▶ **DATA TO EXAMINE**
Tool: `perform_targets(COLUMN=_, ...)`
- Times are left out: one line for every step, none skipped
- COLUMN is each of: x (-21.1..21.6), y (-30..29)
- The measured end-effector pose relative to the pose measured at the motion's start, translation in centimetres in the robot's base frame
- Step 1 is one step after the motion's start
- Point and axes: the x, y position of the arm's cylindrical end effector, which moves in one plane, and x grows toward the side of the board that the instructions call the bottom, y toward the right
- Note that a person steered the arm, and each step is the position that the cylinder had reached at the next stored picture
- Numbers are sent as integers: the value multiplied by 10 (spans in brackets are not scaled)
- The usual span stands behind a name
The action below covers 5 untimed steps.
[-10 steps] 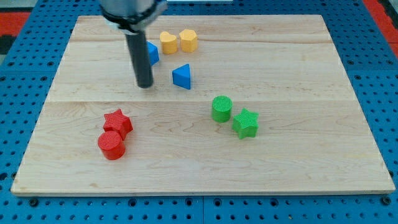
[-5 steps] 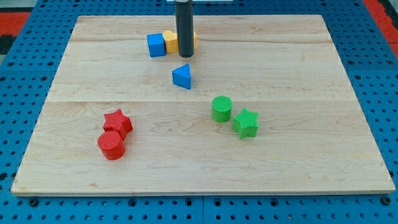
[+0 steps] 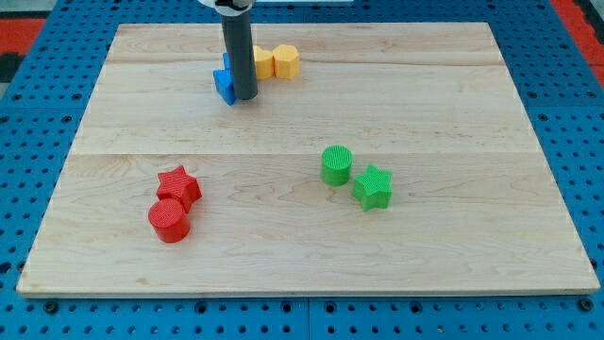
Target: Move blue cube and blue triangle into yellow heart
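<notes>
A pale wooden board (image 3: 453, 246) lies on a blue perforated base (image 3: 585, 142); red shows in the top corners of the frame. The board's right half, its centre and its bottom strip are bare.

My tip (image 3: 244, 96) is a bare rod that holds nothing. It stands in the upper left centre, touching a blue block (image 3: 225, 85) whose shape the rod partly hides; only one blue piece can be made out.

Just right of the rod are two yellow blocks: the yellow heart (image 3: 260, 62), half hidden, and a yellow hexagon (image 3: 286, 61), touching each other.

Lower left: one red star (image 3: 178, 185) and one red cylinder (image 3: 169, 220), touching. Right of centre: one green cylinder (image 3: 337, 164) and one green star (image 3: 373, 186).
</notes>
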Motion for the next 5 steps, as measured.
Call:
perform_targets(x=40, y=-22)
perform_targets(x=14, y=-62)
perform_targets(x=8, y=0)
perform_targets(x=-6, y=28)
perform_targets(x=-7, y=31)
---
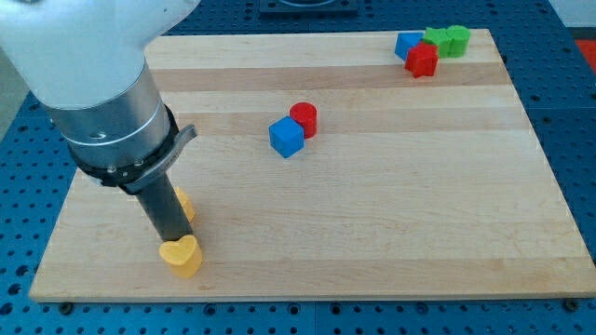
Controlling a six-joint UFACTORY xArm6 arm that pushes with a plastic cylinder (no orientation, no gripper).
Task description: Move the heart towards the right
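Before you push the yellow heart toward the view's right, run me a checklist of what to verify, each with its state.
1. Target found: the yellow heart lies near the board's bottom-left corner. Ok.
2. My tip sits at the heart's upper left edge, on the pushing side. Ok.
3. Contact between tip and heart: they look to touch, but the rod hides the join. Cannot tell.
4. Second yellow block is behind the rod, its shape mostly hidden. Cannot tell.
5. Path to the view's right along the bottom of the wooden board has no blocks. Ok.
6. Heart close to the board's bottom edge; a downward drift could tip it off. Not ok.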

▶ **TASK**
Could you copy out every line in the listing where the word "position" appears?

▶ **WRITTEN ANSWER**
- Point and axes: the x, y position of the arm's cylindrical end effector, which moves in one plane, and x grows toward the side of the board that the instructions call the bottom, y toward the right
- Note that a person steered the arm, and each step is the position that the cylinder had reached at the next stored picture

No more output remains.